Pour le sociologue Gérard Mermet, cela ne fait aucun doute : les médias incitent à certaines pratiques sportives. Et les exemples ne manquent pas…
Les médias furent à l’origine du succès du tennis dans les années 80. La simple diffusion à la télévision d’une série de dessins animés japonais sur le volley-ball eut aussi un effet sensible sur le nombre de licenciés. En 1995, le succès de l’équipe des Barjots au Championnat du monde de handball s’était traduit par un engouement pour ce sport. Mais la croissance la plus spectaculaire a sans doute été celle du basket, favorisée par la médiatisation des champions américains (Magic Johnson, Michael Jordan, etc.) et de la Dream Team lors des Jeux Olympiques de Barcelone, aujourd’hui les exploits du Français Tony Parker dans l’équipe des Spurs de San Antonio. Les images de surf (en mer ou sur la neige), de planche à voile ou d’escalade diffusées par la télévision ont déclenché aussi de nombreuses vocations chez les jeunes. C’est le cas aussi de celles, plus récentes, de kite-surf (planche à voile tirée par une aile de parapente), base jump (saut en parapente au-dessus du vide), roller free style (avec saut d’obstacles) ou ski extrême (sur des parois quasi verticales et accidentées). Selon Gérard Mermet, le rugby a récemment élargi son public grâce à la télévision et aux résultats de certaines équipes locales et nationales. Même chose pour l’athlétisme. Le sociologue relève que le temps d’antenne des programmes sportifs à la télévision a plus que triplé en 15 ans. Les téléspectateurs de 4 ans et plus lui ont consacré en moyenne 43 heures en 2005, soit 4% de l’audience totale des 6 grandes chaînes hertziennes gratuites.
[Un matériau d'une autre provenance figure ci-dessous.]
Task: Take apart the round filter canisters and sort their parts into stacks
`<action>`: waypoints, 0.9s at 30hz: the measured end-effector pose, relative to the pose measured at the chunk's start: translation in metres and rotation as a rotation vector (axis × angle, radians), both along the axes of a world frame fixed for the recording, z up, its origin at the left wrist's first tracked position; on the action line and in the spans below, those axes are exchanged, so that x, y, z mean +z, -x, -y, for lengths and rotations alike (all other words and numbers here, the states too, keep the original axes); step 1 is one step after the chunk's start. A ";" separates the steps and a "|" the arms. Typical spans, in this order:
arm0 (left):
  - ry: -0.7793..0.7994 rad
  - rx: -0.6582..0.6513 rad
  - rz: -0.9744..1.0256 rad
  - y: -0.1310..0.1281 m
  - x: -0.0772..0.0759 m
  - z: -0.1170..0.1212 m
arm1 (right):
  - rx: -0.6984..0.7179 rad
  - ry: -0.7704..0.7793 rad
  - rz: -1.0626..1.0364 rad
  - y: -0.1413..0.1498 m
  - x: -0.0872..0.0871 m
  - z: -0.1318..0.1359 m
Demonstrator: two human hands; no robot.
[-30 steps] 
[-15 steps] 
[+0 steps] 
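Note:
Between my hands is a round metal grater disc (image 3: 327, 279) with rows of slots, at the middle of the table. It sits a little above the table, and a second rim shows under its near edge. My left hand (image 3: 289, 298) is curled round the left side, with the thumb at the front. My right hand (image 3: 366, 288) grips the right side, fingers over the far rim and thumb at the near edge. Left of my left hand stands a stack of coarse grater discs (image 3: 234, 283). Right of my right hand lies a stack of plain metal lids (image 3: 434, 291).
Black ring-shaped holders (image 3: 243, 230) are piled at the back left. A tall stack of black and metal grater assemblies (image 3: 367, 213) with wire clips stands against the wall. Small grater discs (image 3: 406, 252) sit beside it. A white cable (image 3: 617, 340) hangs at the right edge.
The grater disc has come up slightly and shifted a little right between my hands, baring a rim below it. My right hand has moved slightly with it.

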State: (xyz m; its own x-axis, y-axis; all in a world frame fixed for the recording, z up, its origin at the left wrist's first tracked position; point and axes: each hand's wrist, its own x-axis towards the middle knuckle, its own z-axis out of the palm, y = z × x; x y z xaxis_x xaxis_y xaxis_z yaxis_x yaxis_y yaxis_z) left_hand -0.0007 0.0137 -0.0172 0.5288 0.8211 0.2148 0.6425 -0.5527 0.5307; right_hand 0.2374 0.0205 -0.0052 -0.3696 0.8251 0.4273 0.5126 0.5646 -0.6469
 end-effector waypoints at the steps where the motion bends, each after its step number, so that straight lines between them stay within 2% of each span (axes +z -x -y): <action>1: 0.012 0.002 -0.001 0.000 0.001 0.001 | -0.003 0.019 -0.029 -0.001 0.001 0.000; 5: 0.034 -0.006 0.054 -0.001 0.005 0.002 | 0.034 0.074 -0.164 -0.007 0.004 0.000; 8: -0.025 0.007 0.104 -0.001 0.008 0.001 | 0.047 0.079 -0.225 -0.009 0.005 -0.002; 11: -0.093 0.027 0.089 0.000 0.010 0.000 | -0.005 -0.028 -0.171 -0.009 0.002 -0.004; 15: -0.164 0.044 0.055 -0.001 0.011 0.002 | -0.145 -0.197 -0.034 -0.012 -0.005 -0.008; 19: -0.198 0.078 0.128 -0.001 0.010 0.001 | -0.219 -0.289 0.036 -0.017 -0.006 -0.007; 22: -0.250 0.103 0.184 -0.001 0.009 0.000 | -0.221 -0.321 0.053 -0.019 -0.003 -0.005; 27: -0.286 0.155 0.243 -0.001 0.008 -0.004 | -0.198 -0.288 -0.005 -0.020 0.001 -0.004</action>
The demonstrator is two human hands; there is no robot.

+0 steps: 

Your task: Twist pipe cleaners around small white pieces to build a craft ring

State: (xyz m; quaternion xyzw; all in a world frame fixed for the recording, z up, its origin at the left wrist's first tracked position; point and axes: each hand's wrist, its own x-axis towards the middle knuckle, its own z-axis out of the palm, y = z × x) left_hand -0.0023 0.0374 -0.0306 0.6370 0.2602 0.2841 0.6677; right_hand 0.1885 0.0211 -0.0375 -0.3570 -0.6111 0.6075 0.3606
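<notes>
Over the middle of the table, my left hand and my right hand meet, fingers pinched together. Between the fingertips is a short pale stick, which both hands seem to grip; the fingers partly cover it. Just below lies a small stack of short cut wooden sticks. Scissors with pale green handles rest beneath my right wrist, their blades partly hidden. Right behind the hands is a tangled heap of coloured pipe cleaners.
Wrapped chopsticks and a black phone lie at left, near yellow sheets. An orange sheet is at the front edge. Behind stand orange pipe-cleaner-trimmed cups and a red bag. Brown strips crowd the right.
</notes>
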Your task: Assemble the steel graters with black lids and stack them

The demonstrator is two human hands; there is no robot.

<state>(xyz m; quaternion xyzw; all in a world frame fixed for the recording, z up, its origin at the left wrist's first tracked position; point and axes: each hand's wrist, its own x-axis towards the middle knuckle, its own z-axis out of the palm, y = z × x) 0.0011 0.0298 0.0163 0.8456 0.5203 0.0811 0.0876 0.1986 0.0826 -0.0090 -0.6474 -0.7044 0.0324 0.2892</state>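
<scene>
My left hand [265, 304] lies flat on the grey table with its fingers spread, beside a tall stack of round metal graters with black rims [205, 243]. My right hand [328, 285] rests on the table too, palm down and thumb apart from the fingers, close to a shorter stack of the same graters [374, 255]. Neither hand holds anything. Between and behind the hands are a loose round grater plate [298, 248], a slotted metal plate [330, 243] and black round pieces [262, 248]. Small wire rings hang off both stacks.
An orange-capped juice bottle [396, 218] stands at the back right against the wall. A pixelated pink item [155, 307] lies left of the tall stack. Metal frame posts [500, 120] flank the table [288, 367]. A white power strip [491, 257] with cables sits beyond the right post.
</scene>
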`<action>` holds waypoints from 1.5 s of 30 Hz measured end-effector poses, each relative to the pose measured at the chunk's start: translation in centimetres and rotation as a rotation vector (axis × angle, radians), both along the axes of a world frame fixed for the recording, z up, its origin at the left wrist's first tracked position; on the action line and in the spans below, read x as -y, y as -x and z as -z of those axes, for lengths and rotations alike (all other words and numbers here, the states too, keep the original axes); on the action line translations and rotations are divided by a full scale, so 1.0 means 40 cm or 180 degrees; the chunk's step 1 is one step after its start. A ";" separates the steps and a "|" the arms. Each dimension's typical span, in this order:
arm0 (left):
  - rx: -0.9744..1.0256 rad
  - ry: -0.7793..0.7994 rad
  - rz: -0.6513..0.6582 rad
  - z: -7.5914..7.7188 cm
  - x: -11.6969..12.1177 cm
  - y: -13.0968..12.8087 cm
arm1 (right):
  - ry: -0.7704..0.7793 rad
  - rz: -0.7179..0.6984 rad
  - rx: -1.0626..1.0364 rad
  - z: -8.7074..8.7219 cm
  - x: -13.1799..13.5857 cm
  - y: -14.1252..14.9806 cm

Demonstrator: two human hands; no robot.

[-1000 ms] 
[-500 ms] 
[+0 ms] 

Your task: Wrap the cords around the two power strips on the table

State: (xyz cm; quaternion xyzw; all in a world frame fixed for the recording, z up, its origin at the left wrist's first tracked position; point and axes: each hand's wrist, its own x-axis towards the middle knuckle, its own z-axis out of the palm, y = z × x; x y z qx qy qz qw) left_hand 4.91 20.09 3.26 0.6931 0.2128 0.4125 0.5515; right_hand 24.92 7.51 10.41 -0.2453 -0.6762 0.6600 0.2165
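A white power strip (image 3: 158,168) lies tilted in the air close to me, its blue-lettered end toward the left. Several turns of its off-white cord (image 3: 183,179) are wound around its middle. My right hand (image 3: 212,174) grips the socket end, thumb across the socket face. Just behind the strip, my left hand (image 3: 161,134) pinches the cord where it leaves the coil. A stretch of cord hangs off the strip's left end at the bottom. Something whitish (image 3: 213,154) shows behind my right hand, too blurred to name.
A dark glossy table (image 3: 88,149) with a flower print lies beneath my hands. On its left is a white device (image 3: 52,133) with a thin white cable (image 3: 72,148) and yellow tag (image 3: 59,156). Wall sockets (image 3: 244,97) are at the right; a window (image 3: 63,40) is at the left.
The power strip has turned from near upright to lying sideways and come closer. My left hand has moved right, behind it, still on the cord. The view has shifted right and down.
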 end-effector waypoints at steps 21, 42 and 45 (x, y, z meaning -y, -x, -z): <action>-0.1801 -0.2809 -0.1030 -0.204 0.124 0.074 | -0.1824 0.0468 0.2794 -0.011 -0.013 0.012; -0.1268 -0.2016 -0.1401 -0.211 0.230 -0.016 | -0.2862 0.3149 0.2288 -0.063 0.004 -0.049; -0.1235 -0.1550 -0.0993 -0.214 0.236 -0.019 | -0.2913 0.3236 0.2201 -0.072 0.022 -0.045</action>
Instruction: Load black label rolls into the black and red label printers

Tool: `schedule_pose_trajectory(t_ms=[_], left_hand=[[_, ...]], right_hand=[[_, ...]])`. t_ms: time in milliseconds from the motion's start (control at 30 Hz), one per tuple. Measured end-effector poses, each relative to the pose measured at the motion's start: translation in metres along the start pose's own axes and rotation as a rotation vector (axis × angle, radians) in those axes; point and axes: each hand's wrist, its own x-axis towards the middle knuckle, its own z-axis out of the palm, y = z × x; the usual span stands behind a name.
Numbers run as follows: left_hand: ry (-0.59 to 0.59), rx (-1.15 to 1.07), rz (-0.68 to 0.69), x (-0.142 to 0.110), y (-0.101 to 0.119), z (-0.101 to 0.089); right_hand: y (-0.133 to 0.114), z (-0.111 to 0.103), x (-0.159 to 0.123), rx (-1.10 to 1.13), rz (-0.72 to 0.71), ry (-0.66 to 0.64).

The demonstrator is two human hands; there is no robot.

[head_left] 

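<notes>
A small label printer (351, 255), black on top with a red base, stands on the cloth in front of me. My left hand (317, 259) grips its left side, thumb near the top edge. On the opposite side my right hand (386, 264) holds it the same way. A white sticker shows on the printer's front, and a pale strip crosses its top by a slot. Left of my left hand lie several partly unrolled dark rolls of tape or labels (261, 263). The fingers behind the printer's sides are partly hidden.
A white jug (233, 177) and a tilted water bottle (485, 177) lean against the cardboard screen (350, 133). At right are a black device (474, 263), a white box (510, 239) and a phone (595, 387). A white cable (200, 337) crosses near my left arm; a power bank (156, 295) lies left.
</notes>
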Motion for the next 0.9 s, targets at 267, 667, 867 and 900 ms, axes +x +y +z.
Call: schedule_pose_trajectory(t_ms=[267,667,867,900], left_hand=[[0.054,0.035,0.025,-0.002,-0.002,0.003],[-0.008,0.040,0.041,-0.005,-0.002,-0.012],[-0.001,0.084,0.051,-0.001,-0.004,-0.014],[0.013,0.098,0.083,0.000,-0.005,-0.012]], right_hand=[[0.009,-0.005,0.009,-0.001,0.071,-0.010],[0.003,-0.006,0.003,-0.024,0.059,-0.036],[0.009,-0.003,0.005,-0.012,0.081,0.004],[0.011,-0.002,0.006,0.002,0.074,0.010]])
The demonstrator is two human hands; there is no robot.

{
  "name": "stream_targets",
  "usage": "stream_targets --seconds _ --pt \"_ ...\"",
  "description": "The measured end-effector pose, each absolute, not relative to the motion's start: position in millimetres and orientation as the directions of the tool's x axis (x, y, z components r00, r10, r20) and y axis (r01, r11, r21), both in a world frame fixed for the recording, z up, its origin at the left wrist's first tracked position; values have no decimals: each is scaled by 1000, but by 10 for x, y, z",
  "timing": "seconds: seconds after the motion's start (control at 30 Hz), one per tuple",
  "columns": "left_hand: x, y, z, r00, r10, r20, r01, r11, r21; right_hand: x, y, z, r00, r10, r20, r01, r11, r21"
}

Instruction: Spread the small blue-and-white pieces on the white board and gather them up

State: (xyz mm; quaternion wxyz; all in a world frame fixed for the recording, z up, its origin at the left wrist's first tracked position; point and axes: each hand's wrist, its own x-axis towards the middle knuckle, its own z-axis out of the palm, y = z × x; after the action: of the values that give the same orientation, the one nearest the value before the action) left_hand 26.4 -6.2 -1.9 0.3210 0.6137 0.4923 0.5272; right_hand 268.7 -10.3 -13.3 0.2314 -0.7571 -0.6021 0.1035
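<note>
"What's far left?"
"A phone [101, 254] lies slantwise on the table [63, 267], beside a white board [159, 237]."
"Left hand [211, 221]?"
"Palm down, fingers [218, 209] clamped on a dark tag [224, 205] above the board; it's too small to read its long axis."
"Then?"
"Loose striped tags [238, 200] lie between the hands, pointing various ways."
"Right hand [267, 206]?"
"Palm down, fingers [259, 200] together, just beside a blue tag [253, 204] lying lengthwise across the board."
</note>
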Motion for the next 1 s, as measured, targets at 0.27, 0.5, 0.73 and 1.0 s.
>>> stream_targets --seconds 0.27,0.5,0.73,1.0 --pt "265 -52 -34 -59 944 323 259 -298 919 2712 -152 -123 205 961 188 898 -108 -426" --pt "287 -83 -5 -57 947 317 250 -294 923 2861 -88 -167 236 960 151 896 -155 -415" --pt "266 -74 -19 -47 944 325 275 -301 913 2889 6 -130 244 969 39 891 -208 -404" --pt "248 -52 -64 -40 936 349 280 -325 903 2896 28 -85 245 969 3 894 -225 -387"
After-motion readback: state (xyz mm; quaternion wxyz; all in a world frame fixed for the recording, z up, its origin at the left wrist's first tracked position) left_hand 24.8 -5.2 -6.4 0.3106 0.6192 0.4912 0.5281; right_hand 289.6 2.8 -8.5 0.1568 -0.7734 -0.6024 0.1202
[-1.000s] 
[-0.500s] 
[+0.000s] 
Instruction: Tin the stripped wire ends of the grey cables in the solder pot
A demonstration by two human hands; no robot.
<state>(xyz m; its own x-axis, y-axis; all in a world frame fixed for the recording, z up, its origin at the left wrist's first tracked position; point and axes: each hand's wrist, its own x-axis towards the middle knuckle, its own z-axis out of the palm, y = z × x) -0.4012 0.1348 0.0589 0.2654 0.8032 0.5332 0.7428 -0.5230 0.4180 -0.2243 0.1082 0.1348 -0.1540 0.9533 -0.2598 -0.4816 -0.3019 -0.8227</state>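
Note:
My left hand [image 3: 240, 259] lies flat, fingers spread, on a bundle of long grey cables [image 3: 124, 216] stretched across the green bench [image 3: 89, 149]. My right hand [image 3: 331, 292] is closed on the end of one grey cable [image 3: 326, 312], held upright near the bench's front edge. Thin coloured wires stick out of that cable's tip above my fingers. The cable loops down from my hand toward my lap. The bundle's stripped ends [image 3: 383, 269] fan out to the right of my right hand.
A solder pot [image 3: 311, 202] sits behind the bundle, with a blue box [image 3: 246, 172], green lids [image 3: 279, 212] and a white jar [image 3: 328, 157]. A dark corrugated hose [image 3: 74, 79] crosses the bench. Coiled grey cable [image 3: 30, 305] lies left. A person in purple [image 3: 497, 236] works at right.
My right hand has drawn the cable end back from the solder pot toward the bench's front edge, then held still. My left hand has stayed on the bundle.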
Le temps de diffusion du football est passé de 285 heures en 1991 à plus de 500 heures en 2005; il explose au cours des années de grandes compétitions : coupe d’Europe des Nations; coupes du monde de 1998, 2002 et 2006 mais l’écart s’est creusé entre les sports très médiatisés (football, formule 1, tennis, cyclisme, patinage, etc.) et ceux qui le sont moins ou pas du tout (équitation, tir à l’arc, marche à pied, canoë ou golf). En revanche, l’écart de temps d’antenne entre les sports masculins et féminins s’est réduit, notamment dans le cas du tennis.
Les médias constituent un substitut
Selon Gérard Mermet, beaucoup de Français vivent le sport par procuration, à travers les retransmissions de la télévision ou la lecture des résultats des compétitions dans la presse. Il n’est alors qu’un spectacle, dont l’intérêt repose sur l’esthétique des gestes, la dramaturgie des affrontements, l’intervention du hasard. La confrontation entre des professionnels ayant des niveaux proches procure un plaisir accru par l’incertitude ; contrairement à n’importe quel autre spectacle, le déroulement et l’issue ne peuvent en effet être connus à l’avance. L’engouement pour le spectacle sportif s’explique aussi par une certaine résurgence du nationalisme et du régionalisme. C’est en partie aux performances de ses athlètes que l’on juge un pays, une ville ou une région. Les champions sont les invités privilégiés des plateaux de télévision et les héros de nombreux spots publicitaires. S’ils déclenchent chez beaucoup de jeunes des vocations sportives, ils véhiculent aussi l’idée que le sport est une façon de s’enrichir et de devenir célèbre, ce qui peut entraîner à la fois des dérives et des frustrations. Enfin, le sport spectacle est parfois davantage une incitation à la sédentarité et à la passivité qu’à l’effort physique. Le profil du spectateur est ainsi souvent éloigné de celui de l’acteur.